--- Supplied data ---
★ ★ ★ ★

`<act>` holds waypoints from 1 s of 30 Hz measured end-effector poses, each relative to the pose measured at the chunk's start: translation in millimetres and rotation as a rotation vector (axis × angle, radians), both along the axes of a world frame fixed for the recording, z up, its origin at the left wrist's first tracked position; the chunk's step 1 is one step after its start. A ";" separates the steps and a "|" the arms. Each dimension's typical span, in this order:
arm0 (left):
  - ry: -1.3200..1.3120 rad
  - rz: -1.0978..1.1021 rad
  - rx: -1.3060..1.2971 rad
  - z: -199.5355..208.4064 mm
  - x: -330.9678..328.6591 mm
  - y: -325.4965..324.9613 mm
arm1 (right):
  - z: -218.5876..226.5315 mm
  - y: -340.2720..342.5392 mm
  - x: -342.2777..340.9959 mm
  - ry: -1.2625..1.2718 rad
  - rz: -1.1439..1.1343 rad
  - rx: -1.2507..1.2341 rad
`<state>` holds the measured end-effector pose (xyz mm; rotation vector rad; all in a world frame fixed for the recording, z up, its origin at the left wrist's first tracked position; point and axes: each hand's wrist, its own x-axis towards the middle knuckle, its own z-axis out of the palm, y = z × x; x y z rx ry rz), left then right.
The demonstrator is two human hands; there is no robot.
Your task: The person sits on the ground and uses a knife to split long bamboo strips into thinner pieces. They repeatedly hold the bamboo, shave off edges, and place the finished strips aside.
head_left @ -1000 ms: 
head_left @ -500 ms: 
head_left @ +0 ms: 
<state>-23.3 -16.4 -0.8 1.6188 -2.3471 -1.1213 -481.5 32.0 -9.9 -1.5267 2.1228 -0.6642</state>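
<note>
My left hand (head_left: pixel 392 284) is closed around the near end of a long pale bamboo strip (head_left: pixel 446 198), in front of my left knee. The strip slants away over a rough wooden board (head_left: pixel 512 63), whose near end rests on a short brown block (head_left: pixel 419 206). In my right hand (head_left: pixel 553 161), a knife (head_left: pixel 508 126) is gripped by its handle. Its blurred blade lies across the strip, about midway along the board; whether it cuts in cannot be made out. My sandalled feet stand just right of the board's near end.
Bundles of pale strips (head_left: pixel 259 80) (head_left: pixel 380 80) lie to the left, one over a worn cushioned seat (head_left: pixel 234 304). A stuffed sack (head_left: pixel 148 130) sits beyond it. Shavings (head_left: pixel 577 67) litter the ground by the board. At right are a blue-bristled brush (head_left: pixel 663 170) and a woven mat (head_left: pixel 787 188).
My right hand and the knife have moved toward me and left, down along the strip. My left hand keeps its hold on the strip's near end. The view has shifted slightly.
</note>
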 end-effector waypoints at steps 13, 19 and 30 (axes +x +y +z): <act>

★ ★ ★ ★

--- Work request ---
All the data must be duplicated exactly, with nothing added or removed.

--- Expected answer ---
`<act>` holds waypoints from 1 s of 30 Hz measured end-effector poses, each relative to the pose measured at the chunk's start: translation in millimetres and rotation as a rotation vector (axis × angle, radians), both along the axes of a world frame fixed for the recording, z up, its origin at the left wrist's first tracked position; the chunk's step 1 is one step after its start. A ";" separates the steps and a "|" the arms. Each dimension's typical span, in this order:
arm0 (left):
  - ry: -1.3200..1.3120 rad
  - rz: -1.0978..1.1021 rad
  - rx: -1.3060..1.2971 rad
  - z: -199.5355..208.4064 mm
  - x: -330.9678..328.6591 mm
  - y: -325.4965..324.9613 mm
arm1 (right):
  - z: -218.5876..226.5315 mm
  - y: -340.2720..342.5392 mm
  - x: -342.2777..340.9959 mm
  - ry: -1.2625..1.2718 rad
  - rz: -1.1439..1.1343 rad
  - rx: -1.2507..1.2341 rad
`<state>` holds the measured end-effector pose (xyz mm; rotation vector rad; all in a world frame fixed for the recording, z up, its origin at the left wrist's first tracked position; point and axes: each hand's wrist, its own x-axis towards the middle knuckle, its own z-axis out of the palm, y = z × x; x y z rx ry rz), left then right.
The demonstrator is two human hands; there is no robot.
Your task: The person sits on the ground and uses a knife to split long bamboo strips into thinner pieces. They repeatedly hold the bamboo, shave off edges, and place the finished strips aside.
head_left @ -1000 ms: 
head_left @ -500 ms: 
head_left @ +0 ms: 
<state>-23.3 -16.4 -0.8 1.6188 -2.3471 -1.1213 -481.5 32.0 -9.9 -1.5267 2.1228 -0.6642</state>
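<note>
My left hand (head_left: pixel 392 284) is closed around the near end of a long pale bamboo strip (head_left: pixel 446 198), in front of my left knee. The strip slants away over a rough wooden board (head_left: pixel 512 63), whose near end rests on a short brown block (head_left: pixel 419 206). In my right hand (head_left: pixel 553 161), a knife (head_left: pixel 508 126) is gripped by its handle. Its blurred blade lies across the strip, about midway along the board; whether it cuts in cannot be made out. My sandalled feet stand just right of the board's near end.
Bundles of pale strips (head_left: pixel 259 80) (head_left: pixel 380 80) lie to the left, one over a worn cushioned seat (head_left: pixel 234 304). A stuffed sack (head_left: pixel 148 130) sits beyond it. Shavings (head_left: pixel 577 67) litter the ground by the board. At right are a blue-bristled brush (head_left: pixel 663 170) and a woven mat (head_left: pixel 787 188).
My right hand and the knife have moved toward me and left, down along the strip. My left hand keeps its hold on the strip's near end. The view has shifted slightly.
</note>
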 end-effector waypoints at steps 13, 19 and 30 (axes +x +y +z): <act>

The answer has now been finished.